Spritzgussteile aus Aluminiumlegierung
Metallpulverspritzgießen (MIM) bedeutet, Pulver und Bindemittel gleichmäßig zu vermischen, die Mischung anschließend durch einen Granulator zu granulieren und danach in den Formhohlraum einzuspritzen, um die gewünschte Form zu erzeugen. Die erhitzte Schmelze weist eine gute Fließfähigkeit auf, was die Formgebung des Produkts beim Spritzgießen begünstigt und die Gleichmäßigkeit der Produktdichte gewährleistet. Die geformten Produkte müssen außerdem entfettet und anschließend zum Sintern in einen Sinterofen eingebracht werden. Einige Produkte benötigen zusätzlich eine Nachbearbeitung wie Gewindeschneiden, Polieren und Beschichten.
Bei der Verwendung von Aluminium treten jedoch Probleme auf, da die Oxidschicht um die Aluminiumpartikel nur bei extrem hohen Temperaturen entfernt werden kann. Gleichzeitig ist der Schmelzpunkt von Aluminium relativ niedrig, wodurch die maximale Sintertemperatur begrenzt wird. Daher ist es unmöglich, die Oxidschicht auf dem Aluminiumpulver zu entfernen, bevor das gesamte Metallstück geschmolzen ist.
Das Bindemittel, das die Metallpulver im MIM-Feedstock bindet, wird ebenfalls durch eine Wärmebehandlung entfernt, die erst bei steigender Temperatur erfolgt. Die sich überschneidenden Temperaturbereiche für die Bindemittelentfernung und das Sintern führen dazu, dass bei der Verarbeitung von Aluminium mit denselben Verfahren wie bei anderen Metallen Rückstände des Bindemittels in das gesinterte Werkstück eingebunden werden.
Für dieses Problem wurde nun erfolgreich eine Lösung gefunden. Entscheidend ist, die richtige Atmosphäre im Sinterofen zu erzeugen. Normalerweise wird eine sauerstoffarme Umgebung verwendet, um eine vollständige Oxidation der Metallpulver zu verhindern. Bei Aluminium hingegen ist eine sauerstoffreiche Atmosphäre vorteilhaft. Die Partikel verfügen über eine sehr dicke Aluminiumoxidschicht, die eine vollständige Oxidation der Partikel verhindert. Gleichzeitig hilft der Sauerstoff dabei, den Kohlenstoffanteil des Bindemittels zu verbrennen.
Nach dem ersten Schritt wird die Sauerstoffatmosphäre durch Stickstoff ersetzt und die Temperatur weiter erhöht. Mit zusätzlicher Unterstützung durch Magnesium wird die Aluminiumoxidschicht schließlich zerstört und reduziert. Es bildet sich eine flüssige Phase, und die Aluminiumpartikel werden zu festen Metallteilen gesintert. Dieses Verfahren ermöglicht die Trennung der beiden Verarbeitungsschritte: der Entfernung von Kohlenstoffrückständen und des Sinterns der Aluminiumpartikel. Dadurch können beide Schritte im ersten Durchlauf abgeschlossen werden.

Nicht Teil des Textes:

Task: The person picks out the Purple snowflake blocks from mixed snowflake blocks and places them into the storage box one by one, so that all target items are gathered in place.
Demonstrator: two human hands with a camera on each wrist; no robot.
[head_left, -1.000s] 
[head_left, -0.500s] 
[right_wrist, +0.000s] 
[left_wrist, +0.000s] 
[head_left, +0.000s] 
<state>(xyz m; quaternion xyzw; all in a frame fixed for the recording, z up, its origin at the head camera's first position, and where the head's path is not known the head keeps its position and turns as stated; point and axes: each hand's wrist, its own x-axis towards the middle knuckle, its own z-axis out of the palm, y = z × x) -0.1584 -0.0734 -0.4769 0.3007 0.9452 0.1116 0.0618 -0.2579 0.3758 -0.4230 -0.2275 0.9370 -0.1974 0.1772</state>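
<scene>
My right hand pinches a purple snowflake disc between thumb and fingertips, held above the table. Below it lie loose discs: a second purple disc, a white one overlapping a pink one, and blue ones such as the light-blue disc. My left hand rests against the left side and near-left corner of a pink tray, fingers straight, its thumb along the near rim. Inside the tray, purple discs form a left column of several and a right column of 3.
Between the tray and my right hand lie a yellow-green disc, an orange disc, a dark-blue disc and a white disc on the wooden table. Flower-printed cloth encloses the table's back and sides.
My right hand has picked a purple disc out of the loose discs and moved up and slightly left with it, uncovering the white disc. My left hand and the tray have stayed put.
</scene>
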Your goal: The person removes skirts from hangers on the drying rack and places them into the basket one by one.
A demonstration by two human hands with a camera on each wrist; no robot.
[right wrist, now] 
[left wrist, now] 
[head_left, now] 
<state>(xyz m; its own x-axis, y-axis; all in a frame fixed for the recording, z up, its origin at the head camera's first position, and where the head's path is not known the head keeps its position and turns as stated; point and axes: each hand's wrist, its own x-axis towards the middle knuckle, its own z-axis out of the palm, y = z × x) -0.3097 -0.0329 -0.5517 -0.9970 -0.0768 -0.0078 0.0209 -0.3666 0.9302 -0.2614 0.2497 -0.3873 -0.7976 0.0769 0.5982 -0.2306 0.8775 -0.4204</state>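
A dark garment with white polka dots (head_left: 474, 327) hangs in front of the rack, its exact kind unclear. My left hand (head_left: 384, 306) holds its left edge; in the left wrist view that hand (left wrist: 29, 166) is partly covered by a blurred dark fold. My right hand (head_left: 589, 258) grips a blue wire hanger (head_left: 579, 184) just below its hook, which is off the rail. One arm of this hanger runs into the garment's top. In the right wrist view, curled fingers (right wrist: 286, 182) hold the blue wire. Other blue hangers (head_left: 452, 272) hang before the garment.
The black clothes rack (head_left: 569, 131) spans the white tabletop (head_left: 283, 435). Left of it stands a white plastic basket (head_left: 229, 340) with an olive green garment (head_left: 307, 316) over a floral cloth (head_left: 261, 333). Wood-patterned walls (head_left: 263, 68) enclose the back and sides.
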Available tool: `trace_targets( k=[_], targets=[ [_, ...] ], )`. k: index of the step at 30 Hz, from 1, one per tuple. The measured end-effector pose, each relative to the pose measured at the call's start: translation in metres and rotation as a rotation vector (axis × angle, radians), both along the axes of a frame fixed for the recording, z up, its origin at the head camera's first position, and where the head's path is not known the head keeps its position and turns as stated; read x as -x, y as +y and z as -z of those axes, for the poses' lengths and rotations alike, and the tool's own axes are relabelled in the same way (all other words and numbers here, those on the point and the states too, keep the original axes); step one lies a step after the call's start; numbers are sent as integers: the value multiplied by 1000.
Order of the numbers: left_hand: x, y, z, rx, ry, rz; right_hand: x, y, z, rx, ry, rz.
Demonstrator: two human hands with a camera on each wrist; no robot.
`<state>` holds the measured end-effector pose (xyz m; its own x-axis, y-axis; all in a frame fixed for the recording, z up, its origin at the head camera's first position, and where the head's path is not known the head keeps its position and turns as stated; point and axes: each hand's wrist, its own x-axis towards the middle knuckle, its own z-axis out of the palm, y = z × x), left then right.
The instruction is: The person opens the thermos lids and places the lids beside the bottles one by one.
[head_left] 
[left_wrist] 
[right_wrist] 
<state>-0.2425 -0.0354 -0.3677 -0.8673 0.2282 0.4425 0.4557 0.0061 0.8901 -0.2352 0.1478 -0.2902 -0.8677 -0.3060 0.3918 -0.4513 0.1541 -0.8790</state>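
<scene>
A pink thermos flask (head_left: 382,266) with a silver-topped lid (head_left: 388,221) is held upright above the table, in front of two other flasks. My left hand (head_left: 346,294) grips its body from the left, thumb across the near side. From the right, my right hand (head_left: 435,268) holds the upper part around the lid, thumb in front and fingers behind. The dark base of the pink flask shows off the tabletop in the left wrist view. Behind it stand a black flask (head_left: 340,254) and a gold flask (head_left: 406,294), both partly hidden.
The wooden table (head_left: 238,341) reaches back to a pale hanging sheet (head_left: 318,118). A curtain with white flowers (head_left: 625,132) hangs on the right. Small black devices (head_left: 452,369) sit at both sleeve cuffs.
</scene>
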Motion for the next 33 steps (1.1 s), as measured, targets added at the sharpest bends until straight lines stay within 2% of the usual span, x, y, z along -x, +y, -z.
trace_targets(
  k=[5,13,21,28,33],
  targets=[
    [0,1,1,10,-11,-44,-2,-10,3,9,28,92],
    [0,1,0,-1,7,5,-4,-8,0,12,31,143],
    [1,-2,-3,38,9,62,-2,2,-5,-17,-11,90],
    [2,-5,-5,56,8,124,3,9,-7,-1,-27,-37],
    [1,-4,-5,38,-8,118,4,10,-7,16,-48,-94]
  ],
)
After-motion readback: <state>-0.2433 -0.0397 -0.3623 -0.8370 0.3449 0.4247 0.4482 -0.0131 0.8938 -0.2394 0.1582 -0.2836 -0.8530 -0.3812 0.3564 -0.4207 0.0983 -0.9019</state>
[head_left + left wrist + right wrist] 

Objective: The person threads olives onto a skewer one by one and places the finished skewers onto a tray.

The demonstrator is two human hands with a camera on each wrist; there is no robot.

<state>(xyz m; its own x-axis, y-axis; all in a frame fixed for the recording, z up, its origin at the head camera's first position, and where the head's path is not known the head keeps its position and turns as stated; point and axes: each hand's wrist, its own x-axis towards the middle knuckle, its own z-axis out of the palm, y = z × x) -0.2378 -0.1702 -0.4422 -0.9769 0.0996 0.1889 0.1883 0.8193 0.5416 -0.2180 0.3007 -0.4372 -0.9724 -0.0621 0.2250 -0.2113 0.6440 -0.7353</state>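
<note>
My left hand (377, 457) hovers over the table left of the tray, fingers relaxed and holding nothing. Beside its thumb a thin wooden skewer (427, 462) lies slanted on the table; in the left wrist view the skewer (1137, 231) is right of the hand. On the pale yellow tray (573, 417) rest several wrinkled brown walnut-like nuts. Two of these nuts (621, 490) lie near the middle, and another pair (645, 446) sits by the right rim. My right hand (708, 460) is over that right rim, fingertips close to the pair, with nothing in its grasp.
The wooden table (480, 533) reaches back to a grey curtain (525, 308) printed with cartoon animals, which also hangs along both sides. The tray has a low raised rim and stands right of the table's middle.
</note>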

Das Spritzgießverfahren für Aluminiumpulverlegierungen kann komplexe Formen erzeugen, die auf andere Weise entweder nicht realisierbar sind oder einen erheblichen Aufwand erfordern. Aluminiumpulver ist relativ kostengünstig, sodass selbst große Bauteile nach MIM-Standards zu angemessenen Kosten hergestellt werden können. Daher werden bei der Großserienproduktion im Vergleich zur konventionellen Fertigung Material- und Gewichtseinsparungen von bis zu 50 % erwartet.
Diese fortschrittliche Technologie eignet sich für die Herstellung großer Stückzahlen komplexer Teile, darunter auch äußerst komplexe dreidimensionale Formen. Die hergestellten Produkte erfordern keine mechanische Bearbeitung oder nur einen geringen Bearbeitungsaufwand, wodurch die Produktionskosten gesenkt und die Produktionseffizienz verbessert werden. Die Arbeitseffizienz wird erhöht.